Japan's Elpida Memory Inc plans to file for bankruptcy protection on Monday, a senior executive said, potentially lowering the curtain on Japan in a PC memory chip business it once dominated as talks stalled on a possible rescue by domestic lenders and would-be overseas equity partners.

Japan's sole maker of dynamic random-access memory chips has been hobbled by weak prices after a surge in demand for Apple Inc's iPad, which is much less reliant on DRAM chips than conventional PCs.

It was also saddled with heavy capital spending to keep pace with well-funded South Korean rivals Samsung Electronics Co and Hynix Semiconductor Inc.

Elpida is set to file for protection from creditors with debts of 481.8 billion yen ($5.97 billion), according to corporate credit research firm Shoko Research.

Elpida President Yukio Sakamoto will brief media on the bankruptcy filing at 6:30 p.m. (0930 GMT), the company executive said, speaking on condition of anonymity, while Trade Minister Yukio Edano is due to hold a briefing on the company's situation at 6 p.m., Kyodo news agency said.

Elpida, formed more than a decade ago by the merger of several large Japanese chipmakers' struggling DRAM operations, is scrambling to meet deadlines in the next two months to repay 92 billion yen ($1.2 billion) in bonds and loans.

Lenders to Elpida, which is a supplier to Apple as well as a victim of the iPad's success, had given the company until this month to devise a turnaround plan, extending an earlier deadline, sources familiar with the situation told Reuters earlier this month.

The company had said it expected to reach an agreement with the relevant parties on the plan.
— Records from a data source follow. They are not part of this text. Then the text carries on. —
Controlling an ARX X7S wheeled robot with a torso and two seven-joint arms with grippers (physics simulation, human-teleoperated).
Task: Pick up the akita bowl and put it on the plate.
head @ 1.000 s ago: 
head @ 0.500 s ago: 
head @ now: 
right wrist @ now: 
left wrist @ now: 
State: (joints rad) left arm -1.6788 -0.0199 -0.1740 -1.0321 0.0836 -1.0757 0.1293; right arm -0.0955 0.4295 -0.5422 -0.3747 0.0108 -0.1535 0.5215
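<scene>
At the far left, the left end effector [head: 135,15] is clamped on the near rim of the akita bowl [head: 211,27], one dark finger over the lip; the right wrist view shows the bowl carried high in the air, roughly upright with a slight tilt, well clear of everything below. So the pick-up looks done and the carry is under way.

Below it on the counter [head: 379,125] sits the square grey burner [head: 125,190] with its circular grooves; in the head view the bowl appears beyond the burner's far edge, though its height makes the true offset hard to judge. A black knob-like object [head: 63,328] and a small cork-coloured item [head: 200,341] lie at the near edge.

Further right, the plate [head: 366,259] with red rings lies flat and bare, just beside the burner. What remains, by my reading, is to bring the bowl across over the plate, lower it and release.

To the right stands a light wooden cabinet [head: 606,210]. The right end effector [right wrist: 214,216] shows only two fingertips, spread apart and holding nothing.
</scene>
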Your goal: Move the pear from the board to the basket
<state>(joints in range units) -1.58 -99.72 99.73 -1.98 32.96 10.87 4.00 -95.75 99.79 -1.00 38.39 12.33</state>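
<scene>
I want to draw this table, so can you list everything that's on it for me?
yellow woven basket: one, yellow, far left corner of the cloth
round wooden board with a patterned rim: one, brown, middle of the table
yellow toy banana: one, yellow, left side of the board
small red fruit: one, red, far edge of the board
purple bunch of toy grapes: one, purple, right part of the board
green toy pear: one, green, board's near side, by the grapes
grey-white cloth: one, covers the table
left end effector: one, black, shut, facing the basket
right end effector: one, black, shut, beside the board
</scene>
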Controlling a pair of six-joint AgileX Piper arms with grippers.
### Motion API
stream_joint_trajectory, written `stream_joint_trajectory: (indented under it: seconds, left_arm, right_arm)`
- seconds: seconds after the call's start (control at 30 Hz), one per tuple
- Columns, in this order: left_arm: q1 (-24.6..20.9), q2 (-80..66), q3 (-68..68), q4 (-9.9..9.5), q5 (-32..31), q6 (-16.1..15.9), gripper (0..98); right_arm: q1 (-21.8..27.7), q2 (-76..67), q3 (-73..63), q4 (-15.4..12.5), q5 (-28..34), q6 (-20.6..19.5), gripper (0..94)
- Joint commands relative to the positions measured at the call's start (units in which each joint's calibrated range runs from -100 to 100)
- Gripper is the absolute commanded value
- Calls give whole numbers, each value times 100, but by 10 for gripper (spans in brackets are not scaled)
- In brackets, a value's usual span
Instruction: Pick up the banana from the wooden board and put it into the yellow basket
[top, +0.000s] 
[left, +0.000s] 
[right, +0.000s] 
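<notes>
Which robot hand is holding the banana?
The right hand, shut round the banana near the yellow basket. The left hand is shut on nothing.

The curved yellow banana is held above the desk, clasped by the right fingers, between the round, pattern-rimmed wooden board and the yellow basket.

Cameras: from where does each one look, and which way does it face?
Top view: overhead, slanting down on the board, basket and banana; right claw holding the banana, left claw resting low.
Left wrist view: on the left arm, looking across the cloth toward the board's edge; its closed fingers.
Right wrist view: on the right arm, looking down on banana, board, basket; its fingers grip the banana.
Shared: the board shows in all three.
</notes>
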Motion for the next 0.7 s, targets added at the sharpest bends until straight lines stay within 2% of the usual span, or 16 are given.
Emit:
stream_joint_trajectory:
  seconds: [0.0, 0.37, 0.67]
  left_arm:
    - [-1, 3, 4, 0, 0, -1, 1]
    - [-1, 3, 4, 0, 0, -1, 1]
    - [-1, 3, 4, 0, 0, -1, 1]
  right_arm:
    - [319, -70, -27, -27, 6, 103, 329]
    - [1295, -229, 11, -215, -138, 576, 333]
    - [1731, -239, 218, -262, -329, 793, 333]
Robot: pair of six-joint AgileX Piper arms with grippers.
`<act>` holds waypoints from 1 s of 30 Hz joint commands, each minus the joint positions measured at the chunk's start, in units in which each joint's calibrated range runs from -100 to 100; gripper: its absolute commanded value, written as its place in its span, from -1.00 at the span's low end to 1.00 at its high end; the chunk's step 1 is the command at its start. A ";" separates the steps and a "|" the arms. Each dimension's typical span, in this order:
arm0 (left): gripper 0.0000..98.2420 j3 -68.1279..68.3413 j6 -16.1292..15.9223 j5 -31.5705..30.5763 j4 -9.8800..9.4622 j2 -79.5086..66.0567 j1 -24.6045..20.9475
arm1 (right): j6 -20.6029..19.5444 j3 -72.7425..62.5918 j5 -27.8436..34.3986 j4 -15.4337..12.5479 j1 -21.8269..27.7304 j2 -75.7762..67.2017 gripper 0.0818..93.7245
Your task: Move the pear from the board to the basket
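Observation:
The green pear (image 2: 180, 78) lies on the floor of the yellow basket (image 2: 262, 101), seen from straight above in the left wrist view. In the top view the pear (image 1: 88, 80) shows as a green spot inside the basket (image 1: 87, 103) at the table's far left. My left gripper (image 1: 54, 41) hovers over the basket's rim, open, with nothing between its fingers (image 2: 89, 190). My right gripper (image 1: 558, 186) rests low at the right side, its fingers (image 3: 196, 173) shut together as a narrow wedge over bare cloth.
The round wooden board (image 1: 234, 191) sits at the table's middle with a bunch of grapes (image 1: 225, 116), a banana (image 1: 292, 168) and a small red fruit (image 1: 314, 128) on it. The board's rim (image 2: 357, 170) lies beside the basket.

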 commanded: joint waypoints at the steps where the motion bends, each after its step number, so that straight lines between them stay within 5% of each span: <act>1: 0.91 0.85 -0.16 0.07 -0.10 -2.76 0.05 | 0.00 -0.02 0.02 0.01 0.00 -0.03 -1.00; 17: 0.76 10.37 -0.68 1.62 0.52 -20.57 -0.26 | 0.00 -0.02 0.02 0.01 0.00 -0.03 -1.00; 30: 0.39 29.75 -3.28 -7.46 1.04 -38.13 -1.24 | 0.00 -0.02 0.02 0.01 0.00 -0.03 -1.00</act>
But two weeks ago it said it had been unable to reach a final agreement and it doubted its ability to continue as a going concern.

The bankruptcy protection will not mean that Elpida will stop producing chips immediately, but Elpida is shrinking and major customers will defect the company and move to South Korean companies, which means more market share for the latter, said Lee Seung-woo, an analyst at Shinyoung Securities in Seoul.

This is not a bad picture for South Korean chipmakers.